» EXERCISE DETAILS
Your answer must be an exact copy of the data below, minus any pictures.

[[ INFORMATION SHOWN, beginning ]]

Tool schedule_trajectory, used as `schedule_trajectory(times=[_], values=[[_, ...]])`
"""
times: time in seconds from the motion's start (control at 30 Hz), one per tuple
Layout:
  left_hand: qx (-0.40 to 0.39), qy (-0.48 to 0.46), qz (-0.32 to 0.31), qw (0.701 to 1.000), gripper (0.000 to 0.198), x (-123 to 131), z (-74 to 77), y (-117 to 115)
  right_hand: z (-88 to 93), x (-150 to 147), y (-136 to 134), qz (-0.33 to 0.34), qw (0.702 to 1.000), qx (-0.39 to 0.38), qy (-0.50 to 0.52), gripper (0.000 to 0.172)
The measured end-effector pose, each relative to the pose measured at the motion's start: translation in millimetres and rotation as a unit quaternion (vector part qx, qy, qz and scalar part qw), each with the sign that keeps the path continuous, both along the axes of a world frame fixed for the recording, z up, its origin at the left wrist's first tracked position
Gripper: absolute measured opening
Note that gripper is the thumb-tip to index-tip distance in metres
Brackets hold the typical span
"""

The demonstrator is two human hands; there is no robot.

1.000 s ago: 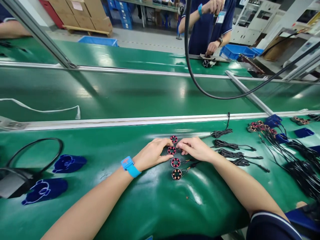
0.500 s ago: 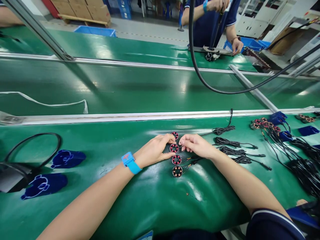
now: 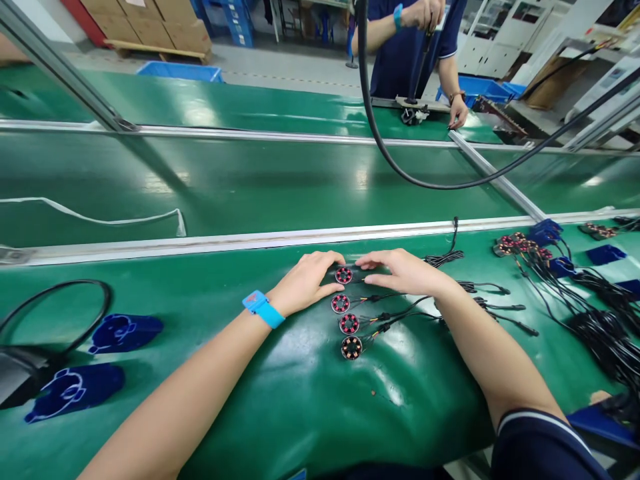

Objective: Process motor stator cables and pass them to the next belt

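A column of small round motor stators with red and copper windings lies on the green belt [image 3: 280, 400]: the top stator [image 3: 343, 275], a second stator [image 3: 341, 303], a third stator [image 3: 349, 324] and the nearest stator [image 3: 351, 347]. Thin wires [image 3: 395, 308] trail from them to the right. My left hand [image 3: 306, 284], with a blue wristband [image 3: 262, 309], curls its thumb and forefinger around the top stator. My right hand [image 3: 406, 271] lies flat just right of that stator, fingers stretched toward it over its wire.
Coiled black cables [image 3: 493, 307] and a heap of wired stators [image 3: 520, 245] lie to the right. Blue moulded holders [image 3: 123, 331] and a black cable loop [image 3: 55, 293] sit on the left. A thick black hose [image 3: 400, 175] hangs ahead. Across the belts a person's hand [image 3: 457, 120] works at a fixture.
Both my hands slid farther up the belt, taking the top stator with them. The column is now more spread out, and the stators' wires show.
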State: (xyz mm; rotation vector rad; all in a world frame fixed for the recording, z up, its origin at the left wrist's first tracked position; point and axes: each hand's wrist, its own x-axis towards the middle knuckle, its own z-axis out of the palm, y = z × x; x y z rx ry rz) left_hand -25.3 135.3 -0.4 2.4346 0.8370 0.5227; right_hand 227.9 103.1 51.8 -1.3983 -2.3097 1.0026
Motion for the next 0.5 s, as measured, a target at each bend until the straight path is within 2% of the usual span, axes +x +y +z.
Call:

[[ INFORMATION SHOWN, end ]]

» RESULT BELOW
Tool schedule_trajectory, used as `schedule_trajectory(times=[_], values=[[_, ...]])`
"""
times: time in seconds from the motion's start (control at 30 Hz), one per tuple
Layout:
  left_hand: qx (-0.40 to 0.39), qy (-0.48 to 0.46), qz (-0.32 to 0.31), qw (0.701 to 1.000), gripper (0.000 to 0.198), x (-123 to 131), z (-74 to 77), y (-117 to 115)
  right_hand: z (-88 to 93), x (-150 to 147), y (-136 to 134), qz (-0.33 to 0.34), qw (0.702 to 1.000), qx (-0.39 to 0.38), qy (-0.50 to 0.52), gripper (0.000 to 0.172)
The measured end-effector pose, each relative to the pose measured at the motion's start: translation in millimetres and rotation as a unit quaternion (vector part qx, qy, qz and scalar part qw), each with the sign that keeps the path continuous, both along the axes of a world frame fixed for the recording, z up, its origin at the left wrist's first tracked position
Gripper: absolute measured opening
Note that gripper is the thumb-tip to index-tip distance in metres
Brackets hold the typical span
"""

The demonstrator is two human hands; there is no robot.

1.000 s ago: 
0.500 s ago: 
now: 

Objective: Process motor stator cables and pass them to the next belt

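A column of small round motor stators with red and copper windings lies on the green belt [image 3: 280, 400]: the top stator [image 3: 343, 275], a second stator [image 3: 341, 303], a third stator [image 3: 349, 324] and the nearest stator [image 3: 351, 347]. Thin wires [image 3: 395, 308] trail from them to the right. My left hand [image 3: 306, 284], with a blue wristband [image 3: 262, 309], curls its thumb and forefinger around the top stator. My right hand [image 3: 406, 271] lies flat just right of that stator, fingers stretched toward it over its wire.
Coiled black cables [image 3: 493, 307] and a heap of wired stators [image 3: 520, 245] lie to the right. Blue moulded holders [image 3: 123, 331] and a black cable loop [image 3: 55, 293] sit on the left. A thick black hose [image 3: 400, 175] hangs ahead. Across the belts a person's hand [image 3: 457, 120] works at a fixture.
Both my hands slid farther up the belt, taking the top stator with them. The column is now more spread out, and the stators' wires show.
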State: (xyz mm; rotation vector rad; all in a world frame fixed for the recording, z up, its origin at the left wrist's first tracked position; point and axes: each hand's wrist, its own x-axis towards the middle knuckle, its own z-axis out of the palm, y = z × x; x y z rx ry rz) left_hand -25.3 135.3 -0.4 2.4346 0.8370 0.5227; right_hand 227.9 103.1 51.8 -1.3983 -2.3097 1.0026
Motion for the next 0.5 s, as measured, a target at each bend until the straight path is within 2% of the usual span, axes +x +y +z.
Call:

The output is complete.